It’s a boy! Philly-area couple and Penn Medicine celebrate first birth from uterine transplant program.
Organ donation and transplantation are called the "gift of life." When the organ is a uterus, it's the gift of creating new life.
Jennifer and Drew Gobrecht are barely exaggerating when they call their son “a perfect miracle.”
Benjamin Thomas Gobrecht was conceived using in vitro fertilization and grew inside a womb that was transplanted into his mother more than a year ago at the Hospital of the University of Pennsylvania.
On Thursday, the 2-month-old infant and his parents were the stars of a news conference held on Penn Medicine’s campus in West Philadelphia. Benjamin is the first baby born as part of Penn’s two-year-old uterus transplant study, led by obstetrician-gynecologist Kathleen O’Neill and transplant surgeon Paige Porrett.
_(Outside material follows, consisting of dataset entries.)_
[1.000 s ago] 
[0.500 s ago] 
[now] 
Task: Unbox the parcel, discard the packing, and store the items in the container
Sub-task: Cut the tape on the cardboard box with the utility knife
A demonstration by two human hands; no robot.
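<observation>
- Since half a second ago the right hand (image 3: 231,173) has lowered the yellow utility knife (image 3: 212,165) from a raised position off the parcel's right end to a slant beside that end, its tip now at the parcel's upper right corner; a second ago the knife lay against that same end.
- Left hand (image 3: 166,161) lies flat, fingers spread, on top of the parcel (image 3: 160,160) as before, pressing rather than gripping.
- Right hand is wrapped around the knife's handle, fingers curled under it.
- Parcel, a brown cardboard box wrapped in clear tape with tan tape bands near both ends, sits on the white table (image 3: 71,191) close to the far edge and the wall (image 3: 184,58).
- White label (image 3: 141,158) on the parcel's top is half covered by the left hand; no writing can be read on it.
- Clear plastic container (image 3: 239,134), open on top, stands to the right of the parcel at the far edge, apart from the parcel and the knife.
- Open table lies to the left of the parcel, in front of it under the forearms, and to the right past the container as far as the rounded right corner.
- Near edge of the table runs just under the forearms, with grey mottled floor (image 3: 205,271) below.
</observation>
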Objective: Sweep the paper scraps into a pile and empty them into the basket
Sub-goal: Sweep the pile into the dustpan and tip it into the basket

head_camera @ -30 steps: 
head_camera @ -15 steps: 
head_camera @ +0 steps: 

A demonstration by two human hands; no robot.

The plan is to do five transplants to see whether the experimental procedure — with its high costs and vocal critics — is practical for some of the estimated 500,000 U.S. women who are infertile because of a missing or nonfunctioning uterus.
“Uterine transplantation is about hope,” Porrett said during the media event.
During his turn at the microphone, Drew Gobrecht told the Penn team: “We’ve been given the greatest gift of our lives. We can’t begin to thank you for what you’ve done for our family.”
The first live birth from a uterus transplant occurred just six years ago in Sweden. In all, there have been about 70 uterus transplants worldwide, most with organs from living donors. Penn is part of a scientific consortium with the other U.S. pioneers — Baylor University Medical Center in Dallas and Cleveland Clinic. With the arrival of Benjamin, the eighth uterine transplant birth in the U.S., all three institutions can boast the crowning achievement.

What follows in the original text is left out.